Your response should consist of every line below, reproduced without alteration.

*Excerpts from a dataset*
═══

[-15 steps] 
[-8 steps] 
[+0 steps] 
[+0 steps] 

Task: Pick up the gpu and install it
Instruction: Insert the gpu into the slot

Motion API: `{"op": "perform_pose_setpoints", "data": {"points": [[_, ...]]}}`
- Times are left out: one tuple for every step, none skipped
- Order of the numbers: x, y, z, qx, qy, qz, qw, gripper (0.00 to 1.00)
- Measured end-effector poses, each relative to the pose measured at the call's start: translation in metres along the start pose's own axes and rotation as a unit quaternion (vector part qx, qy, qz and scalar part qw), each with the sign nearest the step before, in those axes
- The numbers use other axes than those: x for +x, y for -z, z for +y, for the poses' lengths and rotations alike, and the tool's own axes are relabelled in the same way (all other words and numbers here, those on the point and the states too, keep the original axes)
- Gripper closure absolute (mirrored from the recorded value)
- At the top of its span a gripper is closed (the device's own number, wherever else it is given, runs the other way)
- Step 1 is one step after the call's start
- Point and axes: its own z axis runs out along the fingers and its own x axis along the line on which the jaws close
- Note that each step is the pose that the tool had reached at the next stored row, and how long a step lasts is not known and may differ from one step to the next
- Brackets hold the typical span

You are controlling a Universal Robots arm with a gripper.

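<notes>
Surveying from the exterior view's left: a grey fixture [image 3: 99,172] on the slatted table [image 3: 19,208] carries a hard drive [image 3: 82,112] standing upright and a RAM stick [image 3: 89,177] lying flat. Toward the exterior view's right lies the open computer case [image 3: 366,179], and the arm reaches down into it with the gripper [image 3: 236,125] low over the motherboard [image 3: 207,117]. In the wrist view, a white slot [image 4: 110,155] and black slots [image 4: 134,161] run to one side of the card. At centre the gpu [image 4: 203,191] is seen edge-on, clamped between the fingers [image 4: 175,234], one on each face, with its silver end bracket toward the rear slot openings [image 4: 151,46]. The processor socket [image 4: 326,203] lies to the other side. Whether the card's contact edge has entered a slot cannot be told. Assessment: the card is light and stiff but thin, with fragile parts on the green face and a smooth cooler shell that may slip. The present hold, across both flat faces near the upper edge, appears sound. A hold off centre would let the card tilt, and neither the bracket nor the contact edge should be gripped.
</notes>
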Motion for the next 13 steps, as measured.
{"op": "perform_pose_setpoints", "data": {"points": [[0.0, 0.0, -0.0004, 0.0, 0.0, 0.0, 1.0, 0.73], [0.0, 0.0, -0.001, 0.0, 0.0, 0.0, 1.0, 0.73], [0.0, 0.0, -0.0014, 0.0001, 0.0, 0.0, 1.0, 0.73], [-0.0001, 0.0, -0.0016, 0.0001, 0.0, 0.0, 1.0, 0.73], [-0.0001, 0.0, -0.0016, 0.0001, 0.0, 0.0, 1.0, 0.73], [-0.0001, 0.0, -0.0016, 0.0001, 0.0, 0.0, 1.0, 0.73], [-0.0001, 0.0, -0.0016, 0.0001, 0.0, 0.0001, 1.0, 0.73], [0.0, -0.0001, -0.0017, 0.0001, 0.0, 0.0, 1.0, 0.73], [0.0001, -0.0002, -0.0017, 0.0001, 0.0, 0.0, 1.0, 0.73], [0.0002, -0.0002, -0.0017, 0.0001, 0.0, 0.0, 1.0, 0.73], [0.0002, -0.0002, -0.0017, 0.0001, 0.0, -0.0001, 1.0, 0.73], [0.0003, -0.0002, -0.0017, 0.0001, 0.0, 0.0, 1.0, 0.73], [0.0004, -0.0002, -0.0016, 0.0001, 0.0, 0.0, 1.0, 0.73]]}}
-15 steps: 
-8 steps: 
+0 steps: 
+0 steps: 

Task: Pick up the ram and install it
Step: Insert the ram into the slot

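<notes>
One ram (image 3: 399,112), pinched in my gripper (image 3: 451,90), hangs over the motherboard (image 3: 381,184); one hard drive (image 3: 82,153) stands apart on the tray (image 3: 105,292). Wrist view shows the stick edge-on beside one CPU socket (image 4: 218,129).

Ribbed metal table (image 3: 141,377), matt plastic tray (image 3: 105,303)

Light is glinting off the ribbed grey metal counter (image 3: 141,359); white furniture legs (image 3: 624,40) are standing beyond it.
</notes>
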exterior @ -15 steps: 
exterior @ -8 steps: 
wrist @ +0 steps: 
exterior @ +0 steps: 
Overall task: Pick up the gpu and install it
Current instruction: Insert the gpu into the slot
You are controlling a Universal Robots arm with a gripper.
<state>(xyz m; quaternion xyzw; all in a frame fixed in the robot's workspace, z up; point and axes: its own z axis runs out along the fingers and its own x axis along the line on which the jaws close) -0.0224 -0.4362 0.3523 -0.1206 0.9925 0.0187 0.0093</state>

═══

*Written solution*
[-15 steps] 
[-8 steps] 
[+0 steps] 
[+0 steps] 

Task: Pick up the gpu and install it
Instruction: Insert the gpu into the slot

Motion API: `{"op": "perform_pose_setpoints", "data": {"points": [[_, ...]]}}`
- Times are left out: one tuple for every step, none skipped
- Order of the numbers: x, y, z, qx, qy, qz, qw, gripper (0.00 to 1.00)
- Measured end-effector poses, each relative to the pose measured at the call's start: translation in metres along the start pose's own axes and rotation as a unit quaternion (vector part qx, qy, qz and scalar part qw), each with the sign nearest the step before, in those axes
- The numbers use other axes than those: x for +x, y for -z, z for +y, for the poses' lengths and rotations alike, and the tool's own axes are relabelled in the same way (all other words and numbers here, those on the point and the states too, keep the original axes)
- Gripper closure absolute (mirrored from the recorded value)
- At the top of its span a gripper is closed (the device's own number, wherever else it is given, runs the other way)
- Step 1 is one step after the call's start
- Point and axes: its own z axis runs out along the fingers and its own x axis along the line on which the jaws close
- Note that each step is the pose that the tool had reached at the next stored row, and how long a step lasts is not known and may differ from one step to the next
- Brackets hold the typical span

You are controlling a Universal Robots arm with a gripper.

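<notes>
Surveying from the exterior view's left: a grey fixture [image 3: 99,172] on the slatted table [image 3: 19,208] carries a hard drive [image 3: 82,112] standing upright and a RAM stick [image 3: 89,177] lying flat. Toward the exterior view's right lies the open computer case [image 3: 366,179], and the arm reaches down into it with the gripper [image 3: 236,125] low over the motherboard [image 3: 207,117]. In the wrist view, a white slot [image 4: 110,155] and black slots [image 4: 134,161] run to one side of the card. At centre the gpu [image 4: 203,191] is seen edge-on, clamped between the fingers [image 4: 175,234], one on each face, with its silver end bracket toward the rear slot openings [image 4: 151,46]. The processor socket [image 4: 326,203] lies to the other side. Whether the card's contact edge has entered a slot cannot be told. Assessment: the card is light and stiff but thin, with fragile parts on the green face and a smooth cooler shell that may slip. The present hold, across both flat faces near the upper edge, appears sound. A hold off centre would let the card tilt, and neither the bracket nor the contact edge should be gripped.
</notes>
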Motion for the next 13 steps, as measured.
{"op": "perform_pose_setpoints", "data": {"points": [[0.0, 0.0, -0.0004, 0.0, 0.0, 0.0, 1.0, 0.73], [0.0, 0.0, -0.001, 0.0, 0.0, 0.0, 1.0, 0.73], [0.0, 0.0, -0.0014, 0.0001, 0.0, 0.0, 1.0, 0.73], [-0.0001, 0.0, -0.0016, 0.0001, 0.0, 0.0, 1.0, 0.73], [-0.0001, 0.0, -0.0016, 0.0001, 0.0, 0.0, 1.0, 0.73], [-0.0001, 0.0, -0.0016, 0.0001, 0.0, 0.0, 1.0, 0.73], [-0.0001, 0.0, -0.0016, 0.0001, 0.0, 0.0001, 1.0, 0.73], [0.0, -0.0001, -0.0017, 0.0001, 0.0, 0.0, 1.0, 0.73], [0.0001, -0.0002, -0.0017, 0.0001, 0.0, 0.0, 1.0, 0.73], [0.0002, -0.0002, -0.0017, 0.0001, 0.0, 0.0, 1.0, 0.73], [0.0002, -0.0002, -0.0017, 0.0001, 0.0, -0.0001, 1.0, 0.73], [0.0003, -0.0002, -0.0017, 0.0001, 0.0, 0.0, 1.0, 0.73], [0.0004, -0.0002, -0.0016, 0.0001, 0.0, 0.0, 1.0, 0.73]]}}
-15 steps: 
-8 steps: 
+0 steps: 
+0 steps: 

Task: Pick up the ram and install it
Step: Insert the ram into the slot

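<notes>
One ram (image 3: 399,112), pinched in my gripper (image 3: 451,90), hangs over the motherboard (image 3: 381,184); one hard drive (image 3: 82,153) stands apart on the tray (image 3: 105,292). Wrist view shows the stick edge-on beside one CPU socket (image 4: 218,129).

Ribbed metal table (image 3: 141,377), matt plastic tray (image 3: 105,303)

Light is glinting off the ribbed grey metal counter (image 3: 141,359); white furniture legs (image 3: 624,40) are standing beyond it.
</notes>
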exterior @ -15 steps: 
exterior @ -8 steps: 
wrist @ +0 steps: 
exterior @ +0 steps: 
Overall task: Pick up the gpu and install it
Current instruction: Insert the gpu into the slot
You are controlling a Universal Robots arm with a gripper.
<state>(xyz m; quaternion xyzw; all in a frame fixed in the robot's workspace, z up; point and axes: its own z axis runs out along the fingers and its own x axis along the line on which the jaws close) -0.0224 -0.4362 0.3523 -0.1206 0.9925 0.0187 0.0093</state>

For this exercise, nothing more is required.